Le procès de Bastien Vivès : un débat houleux sur la liberté d’expression et la compétence territoriale
Le tribunal judiciaire des Hauts-de-Seine s’est réuni ce mardi pour juger le dessinateur Bastien Vivès, accusé de fixation d’images pédopornographiques dans deux de ses ouvrages, "Petit Paul" et "La Décharge Mentale". Les deux maisons d’édition, Glénat et Requins Marteaux, étaient également renvoyées pour diffusion de ces bandes dessinées. Mais le procès a pris une tournure inattendue lorsqu’il a été déclaré incompétent territorialement, renvoyant l’affaire au parquet.
Les débats ont été marqués par des échanges houleux entre les avocats de la défense et ceux des associations de défense des enfants, qui ont été qualifiées de "donneuses de leçon" par Me Richard Malka, l’avocat de Bastien Vivès. Les associations, dont Innocence en Danger, Fondation pour l’Enfance et Face à l’Inceste, avaient déposé plainte contre le dessinateur et ses éditeurs, estimant que ses œuvres contenaient des images pédopornographiques. Mais pour la défense, ces associations ont dépassé les limites en s’en prenant à des artistes plutôt qu’à de vrais prédateurs.
Me Malka a vivement critiqué les associations, les accusant de vouloir "museler les artistes" et de prétendre "détenir le monopole de la souffrance des enfants du monde". Il a également pointé du doigt les accointances que certaines associations entretiennent avec l’extrême droite. Les avocats des associations ont répliqué, estimant que la défense cherchait à "stigmatiser" et à "museler les parties civiles".
Mais au-delà de ces échanges houleux, le procès a également soulevé des questions fondamentales sur la liberté d’expression et la responsabilité des artistes.
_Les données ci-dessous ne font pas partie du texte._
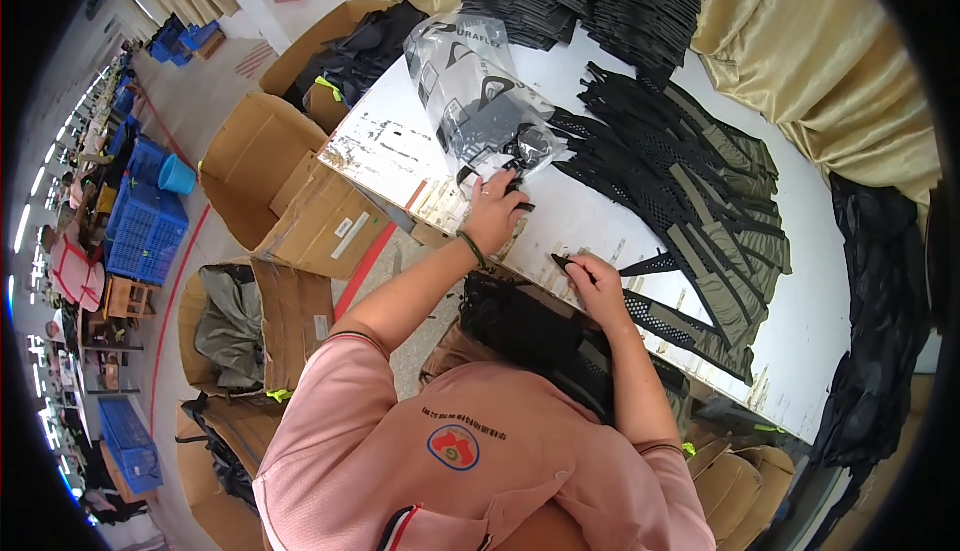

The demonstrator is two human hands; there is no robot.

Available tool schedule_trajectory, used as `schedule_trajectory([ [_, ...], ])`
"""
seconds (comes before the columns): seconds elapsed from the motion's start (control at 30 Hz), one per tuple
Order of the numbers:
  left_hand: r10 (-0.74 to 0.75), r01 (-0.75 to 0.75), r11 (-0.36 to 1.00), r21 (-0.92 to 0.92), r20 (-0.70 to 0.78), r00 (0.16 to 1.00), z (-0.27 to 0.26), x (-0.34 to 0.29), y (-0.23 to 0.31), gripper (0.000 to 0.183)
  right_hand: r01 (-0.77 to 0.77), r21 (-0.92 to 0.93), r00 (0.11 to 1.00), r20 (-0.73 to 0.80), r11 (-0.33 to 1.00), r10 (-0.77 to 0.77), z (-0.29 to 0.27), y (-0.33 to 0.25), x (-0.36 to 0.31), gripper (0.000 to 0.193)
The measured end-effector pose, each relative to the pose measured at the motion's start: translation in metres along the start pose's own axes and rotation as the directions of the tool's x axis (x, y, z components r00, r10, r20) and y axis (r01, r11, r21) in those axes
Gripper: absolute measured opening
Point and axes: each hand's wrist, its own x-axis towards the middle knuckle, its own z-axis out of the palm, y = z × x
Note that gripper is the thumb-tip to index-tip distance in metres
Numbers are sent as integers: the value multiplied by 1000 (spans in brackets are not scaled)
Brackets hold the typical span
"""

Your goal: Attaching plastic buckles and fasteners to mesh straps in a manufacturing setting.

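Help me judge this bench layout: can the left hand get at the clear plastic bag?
Probably yes: the left hand is at the near end of the clear plastic bag; nothing large stands in between.

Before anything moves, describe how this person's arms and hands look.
Short pink sleeves end in striped trim. The left hand has a ring and, at its wrist, a dark bracelet; the right hand shows neither.

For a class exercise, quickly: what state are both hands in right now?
Left hand: partly curled at the near end of the clear plastic bag; grip cannot be told.
Right hand: closed, holding a narrow black piece.
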Motion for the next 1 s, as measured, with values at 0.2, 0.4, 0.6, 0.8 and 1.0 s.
schedule_trajectory([
  [0.2, 31, -31, 999, -27, -3, 1000, -3, 4, 9, 20, -205, 107, 979, 33, 973, 202, 0, -2, 12, 14],
  [0.4, 66, -102, 964, -246, -147, 987, -24, 14, 32, 19, -296, 184, 953, -2, 937, 302, 0, -12, 20, 13],
  [0.6, -157, 361, 226, -905, 332, 930, -25, 7, 71, 12, -246, 299, 965, -19, 922, 263, -12, -38, 19, 14],
  [0.8, -175, 484, 51, -874, 469, 866, -31, -1, 87, 9, -151, 43, 984, 107, 988, 145, -26, -53, 9, 17],
  [1.0, -169, 570, -66, -819, 572, 803, -39, -5, 92, 8, -152, -62, 965, 205, 986, 162, -40, -59, -1, 15],
])
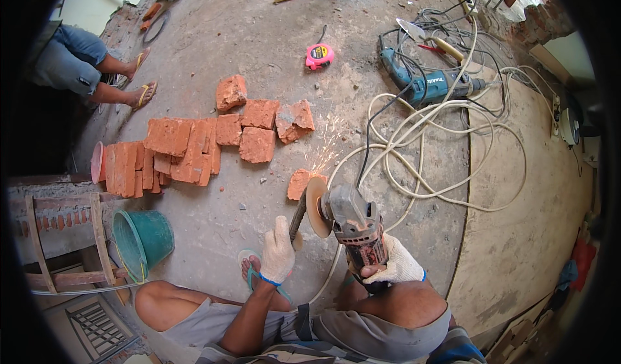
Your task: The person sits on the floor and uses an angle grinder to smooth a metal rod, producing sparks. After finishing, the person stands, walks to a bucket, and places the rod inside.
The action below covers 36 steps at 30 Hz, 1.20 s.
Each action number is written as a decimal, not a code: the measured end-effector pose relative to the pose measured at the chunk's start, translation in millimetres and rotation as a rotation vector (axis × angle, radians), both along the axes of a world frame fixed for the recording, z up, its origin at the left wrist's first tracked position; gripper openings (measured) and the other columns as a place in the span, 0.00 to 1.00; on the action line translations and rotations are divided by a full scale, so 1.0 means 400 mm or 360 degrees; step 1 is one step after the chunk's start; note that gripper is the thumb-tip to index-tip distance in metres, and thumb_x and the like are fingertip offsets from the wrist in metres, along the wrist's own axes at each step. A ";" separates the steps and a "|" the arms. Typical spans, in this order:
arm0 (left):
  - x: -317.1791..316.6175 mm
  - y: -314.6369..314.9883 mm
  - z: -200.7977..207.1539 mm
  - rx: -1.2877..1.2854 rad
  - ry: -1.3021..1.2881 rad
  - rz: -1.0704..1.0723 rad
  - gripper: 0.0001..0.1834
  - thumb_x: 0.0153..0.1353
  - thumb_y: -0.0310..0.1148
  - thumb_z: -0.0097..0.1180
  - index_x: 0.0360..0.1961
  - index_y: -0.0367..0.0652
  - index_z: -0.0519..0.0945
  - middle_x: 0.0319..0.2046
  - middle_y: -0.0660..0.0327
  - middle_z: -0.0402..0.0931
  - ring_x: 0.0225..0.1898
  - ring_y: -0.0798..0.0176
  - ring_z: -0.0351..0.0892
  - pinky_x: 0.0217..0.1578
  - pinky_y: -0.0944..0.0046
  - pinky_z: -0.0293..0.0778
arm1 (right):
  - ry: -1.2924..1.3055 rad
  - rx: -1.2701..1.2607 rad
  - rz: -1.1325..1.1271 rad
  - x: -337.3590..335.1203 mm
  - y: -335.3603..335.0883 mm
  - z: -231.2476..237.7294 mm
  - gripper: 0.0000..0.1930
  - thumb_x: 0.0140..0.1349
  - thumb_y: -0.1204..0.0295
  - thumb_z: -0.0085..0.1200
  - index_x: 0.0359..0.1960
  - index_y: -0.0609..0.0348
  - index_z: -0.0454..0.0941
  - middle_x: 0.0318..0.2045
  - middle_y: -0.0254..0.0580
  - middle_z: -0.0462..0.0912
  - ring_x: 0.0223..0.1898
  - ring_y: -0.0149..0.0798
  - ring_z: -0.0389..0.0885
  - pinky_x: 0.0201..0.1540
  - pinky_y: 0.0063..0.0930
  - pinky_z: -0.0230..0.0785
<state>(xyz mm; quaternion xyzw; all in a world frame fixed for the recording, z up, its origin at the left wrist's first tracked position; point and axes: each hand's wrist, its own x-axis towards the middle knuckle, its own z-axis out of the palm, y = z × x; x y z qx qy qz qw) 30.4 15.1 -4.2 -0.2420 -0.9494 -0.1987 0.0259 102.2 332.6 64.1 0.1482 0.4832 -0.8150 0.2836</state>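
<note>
My right hand (396,265), in a white glove, grips a worn angle grinder (352,220). Its disc (316,207) throws sparks across the floor. My left hand (278,251), also gloved, holds the near end of a dark steel rod (298,213) that runs up to the disc. A small brick piece (299,183) lies under the rod's far end. I squat with my knees at the lower edge, and a foot in a teal sandal (248,265) rests under my left hand.
Broken red bricks (194,147) lie in a pile to the left. A teal bucket (143,240) and wooden ladder (65,241) stand lower left. White cable coils (446,150), a blue power drill (427,83) and a pink tape measure (319,56) lie beyond. Another person's sandalled feet (143,79) are upper left.
</note>
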 end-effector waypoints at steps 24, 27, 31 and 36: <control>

Me Malka a souligné que l’art doit être libre de explorer les tabous et les aspects les plus sombres de la condition humaine, sans craindre la censure ou les poursuites judiciaires. "On vous demande d’ouvrir les portes de l’enfer pour tous les artistes de ce pays", a-t-il déclaré, en mettant en garde contre les dangers de la censure et de la autocensure.
Le débat a également porté sur la compétence territoriale du tribunal de Nanterre pour juger l’affaire. Les avocats de la défense ont estimé que le tribunal n’était pas compétent, dans la mesure où les faits poursuivis ont été commis à Paris et que les maisons d’édition ont leurs sièges sociaux à Grenoble et Bordeaux. La présidente du tribunal, Céline Ballerini, a finalement déclaré le tribunal incompétent et renvoyé l’affaire au parquet, après deux ans et demi de procédure.
Cette décision a laissé perplexes les avocats des associations, qui se demandent pourquoi cette question n’a pas été posée plus tôt. "C’est un charabia judiciaire compliqué à comprendre pour le profane", a reconnu la présidente du tribunal. Mais pour Me Malka, cette décision est un "premier pas vers la victoire" pour la liberté d’expression et la défense des artistes contre les poursuites judiciaires infondées.
L’affaire de Bastien Vivès a ainsi pris un nouveau tournant, avec des implications qui dépassent largement le cas individuel du dessinateur. Elle soulève des questions fondamentales sur la liberté d’expression, la responsabilité des artistes et la compétence des tribunaux pour juger les affaires liées à la création artistique. Le procès a également mis en lumière les tensions entre les défenseurs de la liberté d’expression et les associations de défense des enfants, qui estiment que les artistes ont une responsabilité particulière envers les mineurs.
Alors que l’affaire est renvoyée au parquet, les avocats des associations ont déjà annoncé qu’ils allaient faire appel de la décision. Les débats sont loin d’être clos, et l’affaire de Bastien Vivès continuera de faire couler beaucoup d’encre et de susciter des passions. Mais une chose est certaine : ce procès a déjà contribué à alimenter un débat essentiel sur la liberté d’expression et la créativité artistique, et il est peu probable que les choses retombent dans l’oubli dans les prochaines semaines et les prochains mois.